Being permissive means you’re warm and kind, but you cannot set rules or maintain boundaries. But being kind and firm means you can kindly let your child know what the boundaries are and then firmly enforce them.
Positive parenting is a popular form of authoritative parenting you can adopt. It is a parenting philosophy that emphasizes using positive instructions and mutual respect to each other.
Inductive parenting is another authoritative way to teach kids right from wrong. In addition to positive instructions and mutual respect, it also teaches a child critical thinking and strengthens their reasoning skills, which we sorely need in our society today.
7. Avoid parenting myths
“Make them do chores“, “tough love“, etc. are popular parenting advice you can find on the Internet. Science shows that these parenting myths not only fail in raising healthy children, but some of them are detrimental to kids.

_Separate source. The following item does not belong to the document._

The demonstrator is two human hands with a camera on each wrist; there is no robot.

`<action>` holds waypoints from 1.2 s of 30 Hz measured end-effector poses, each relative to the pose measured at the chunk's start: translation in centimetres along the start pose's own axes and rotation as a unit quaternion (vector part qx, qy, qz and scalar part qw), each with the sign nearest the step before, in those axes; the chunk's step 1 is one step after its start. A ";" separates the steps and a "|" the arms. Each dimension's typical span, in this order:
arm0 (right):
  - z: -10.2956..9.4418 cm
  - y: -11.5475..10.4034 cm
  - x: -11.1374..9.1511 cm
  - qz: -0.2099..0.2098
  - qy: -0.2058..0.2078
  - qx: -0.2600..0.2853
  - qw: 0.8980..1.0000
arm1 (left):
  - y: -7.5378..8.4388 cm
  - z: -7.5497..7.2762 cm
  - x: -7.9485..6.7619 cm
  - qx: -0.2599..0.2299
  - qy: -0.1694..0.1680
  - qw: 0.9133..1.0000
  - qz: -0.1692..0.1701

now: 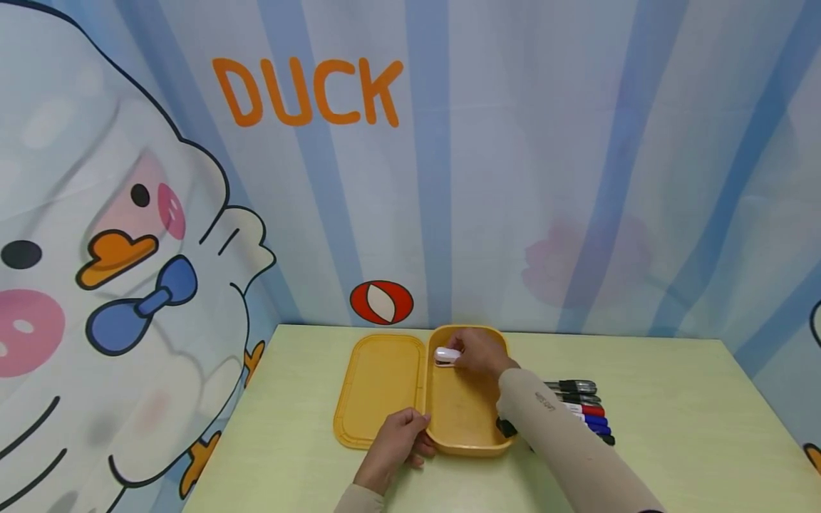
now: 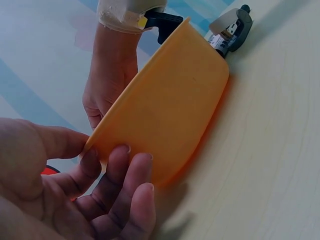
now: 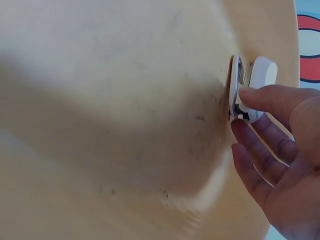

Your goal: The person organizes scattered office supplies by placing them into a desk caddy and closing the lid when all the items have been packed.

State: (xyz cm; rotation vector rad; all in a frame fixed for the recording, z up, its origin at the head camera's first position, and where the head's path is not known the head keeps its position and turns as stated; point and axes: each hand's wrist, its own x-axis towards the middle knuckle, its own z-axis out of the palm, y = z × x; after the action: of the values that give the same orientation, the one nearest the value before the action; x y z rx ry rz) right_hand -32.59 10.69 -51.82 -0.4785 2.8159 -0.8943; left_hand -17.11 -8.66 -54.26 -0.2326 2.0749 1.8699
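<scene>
A yellow plastic box point(image 1: 463, 410) stands on the table, its matching flat lid point(image 1: 385, 388) lying open along its left side. My left hand point(image 1: 398, 445) pinches the box's rim near the front left corner; in the left wrist view its thumb and index finger meet at the edge, the other fingers against the outer wall. Inside the box at the far end, my right hand point(image 1: 479, 350) holds a small white stapler point(image 3: 259, 82) between thumb and fingers. The stapler point(image 1: 446, 355) lies close to the floor of the box; whether it touches there I cannot tell.
Several markers point(image 1: 593, 411) with black, red and blue caps lie in a row right of the box, partly hidden by my right sleeve point(image 1: 564, 434). Near the box in the left wrist view is a grey-and-black object point(image 2: 240, 30). A printed curtain point(image 1: 487, 178) hangs behind the table.
</scene>
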 end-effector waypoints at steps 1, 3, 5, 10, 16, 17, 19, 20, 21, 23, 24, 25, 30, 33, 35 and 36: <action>0.0 0.0 0.0 0.003 0.001 -0.006 1.000 | 0.0 0.0 0.0 -0.003 -0.002 1.000 0.001; 0.1 -0.1 -0.1 0.013 0.004 -0.015 1.000 | 0.1 0.0 0.0 -0.007 -0.006 1.000 0.005; 0.1 -0.2 -0.1 0.013 0.010 -0.031 0.999 | 0.1 0.0 0.0 -0.008 -0.010 1.000 0.012; 0.3 -0.5 -0.2 0.005 0.026 -0.056 0.998 | -0.1 -0.1 0.0 -0.009 -0.019 0.999 0.027; 0.5 -0.5 -0.1 0.019 0.029 -0.056 0.998 | -0.1 -0.2 0.0 -0.008 -0.023 0.999 0.025; 0.5 -0.5 -0.1 0.020 0.029 -0.056 0.998 | -0.1 -0.2 0.0 -0.008 -0.022 0.999 0.024; 0.6 -0.4 0.0 0.021 0.030 -0.056 0.998 | 0.0 -0.2 0.0 -0.009 -0.022 0.999 0.022; 0.6 -0.5 0.0 0.021 0.031 -0.056 0.998 | 0.0 -0.2 0.0 -0.010 -0.022 0.999 0.022; 0.7 -0.4 0.1 0.021 0.031 -0.057 0.998 | 0.0 -0.3 0.0 -0.010 -0.021 0.999 0.022; 0.6 -0.4 0.1 0.022 0.032 -0.055 0.998 | 0.0 -0.2 0.0 -0.011 -0.022 0.999 0.021; 0.6 -0.4 0.1 0.022 0.033 -0.057 0.998 | 0.0 -0.2 0.0 -0.012 -0.022 0.999 0.021; 0.6 -0.4 0.0 0.022 0.033 -0.056 0.998 | 0.0 -0.2 -0.1 -0.012 -0.022 0.999 0.020; 0.5 -0.4 0.0 0.022 0.032 -0.061 0.997 | 0.1 -0.1 -0.1 -0.011 -0.022 1.000 0.018; 0.2 -0.5 -0.2 0.025 0.026 -0.057 0.998 | 0.2 -0.1 -0.2 -0.008 -0.020 1.000 0.020; 0.0 -0.5 -0.4 0.028 0.024 -0.055 0.998 | 0.2 -0.2 -0.2 -0.007 -0.019 1.000 0.022; -0.1 -0.6 -0.4 0.029 0.022 -0.056 0.998 | 0.2 -0.2 -0.2 -0.007 -0.019 1.000 0.023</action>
State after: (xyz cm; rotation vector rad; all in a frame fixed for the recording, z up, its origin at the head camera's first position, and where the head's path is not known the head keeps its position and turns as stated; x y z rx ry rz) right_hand -32.06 10.47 -51.38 -0.3943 2.9156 -0.7493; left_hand -17.01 -8.85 -54.04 -0.1520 2.0603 1.9007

In some ways, parenting is an art. Everyone can do it differently because every child is different. But there are also universal truths, no matter how different your child is.
And this is what science-based parenting means. No doctrine, no opinion, no personal beliefs, no bias. Just facts that scientists have discovered through rigorous peer-reviewed research to help moms and dads raise thriving kids.
In summary, parenting matters! You can choose to raise a successful and happy child in whatever way that pleases you. The moment we adopt science-based approaches to parenting, we will be able to make a huge difference in our kids’ lives.